Medicina alternativa

Los antibióticos son el único tratamiento comprobado para combatir la enfermedad de Lyme. Algunas personas que experimentan signos y síntomas inexplicables o alguna enfermedad crónica podrían creer que padecen la enfermedad de Lyme incluso si no se ha diagnosticado. Existen distintos tratamientos alternativos a los que pueden recurrir en busca de alivio las personas que padecen la enfermedad de Lyme o las que creen que la tienen.

Desafortunadamente, la evidencia científica no ha demostrado la efectividad de estos tratamientos ni han sido probados. En muchos casos, pueden ser dañinos, incluso mortales. Si estás considerando realizar cualquier otro tratamiento alternativo para combatir la enfermedad de Lyme, primero consulta con el médico.

Preparación antes de la cita

Probablemente, lo primero que harás será consultar a tu médico de cabecera o a un profesional general, quienes pueden derivarte a un reumatólogo, un especialista en enfermedades infecciosas u otro especialista.

A continuación, se presenta información que te ayudará a prepararte para tu consulta.

Lo que puedes hacer

Si sabes que has sido picado por una garrapata o has pasado un tiempo en un área conocida por tener garrapatas, asegúrate de informar a tu médico. Haz una lista de lo siguiente:

  • Tus síntomas, y cuándo comenzaron
  • Todos los medicamentos, vitaminas y otros suplementos que tomes, incluidas las dosis
  • Preguntas para hacerle al médico.

Solicita a un familiar o un amigo que te acompañe, de ser posible, para que te ayude a recordar la información que recibas.

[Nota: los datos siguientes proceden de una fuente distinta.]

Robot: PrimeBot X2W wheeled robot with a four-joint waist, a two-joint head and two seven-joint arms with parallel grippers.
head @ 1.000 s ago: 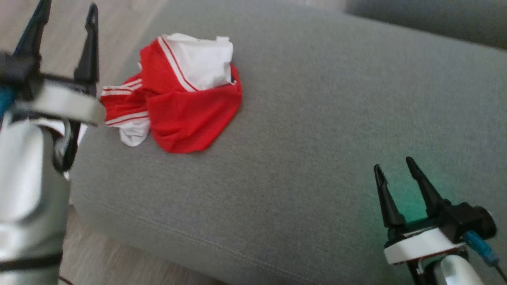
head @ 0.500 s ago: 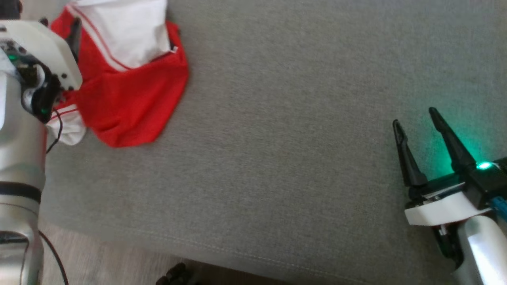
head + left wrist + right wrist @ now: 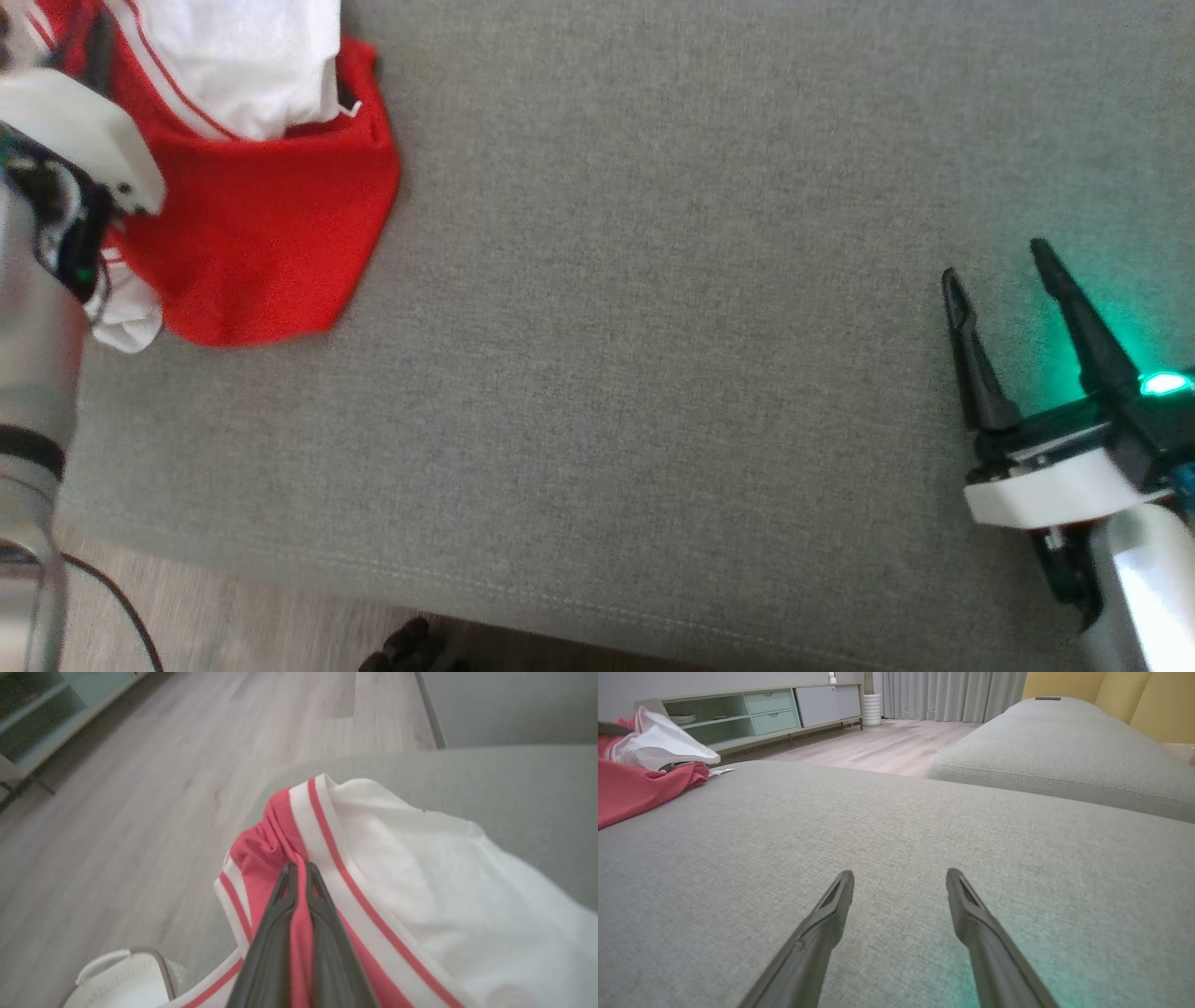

Con respecto a la enfermedad de Lyme, estas son algunas preguntas básicas que puedes hacerle al médico:

  • ¿Cuál es la causa más probable de mis síntomas?
  • Además de la causa más probable, ¿cuáles son las otras posibles causas de mis síntomas?
  • ¿Qué análisis necesito?
  • ¿Cuál es el mejor plan de acción?
  • ¿Cuáles son las alternativas al enfoque primario que sugiere?
  • Tengo otros trastornos. ¿Cómo puedo controlarlos de la mejor manera?
  • ¿Existen restricciones que tengo que seguir?
  • ¿Debería ver a un especialista?
  • ¿Tiene folletos u otro material impreso que me pueda llevar? ¿Qué sitios web me recomienda?

No dudes en hacer otras preguntas.

Qué esperar de tu médico

Es probable que el médico te haga varias preguntas, incluidas las siguientes:

  • ¿Tus síntomas han sido continuos u ocasionales?
  • ¿Qué tan graves son tus síntomas?
  • ¿Hay algo que parezca mejorar tus síntomas?
  • ¿Hay algo que parezca empeorar tus síntomas?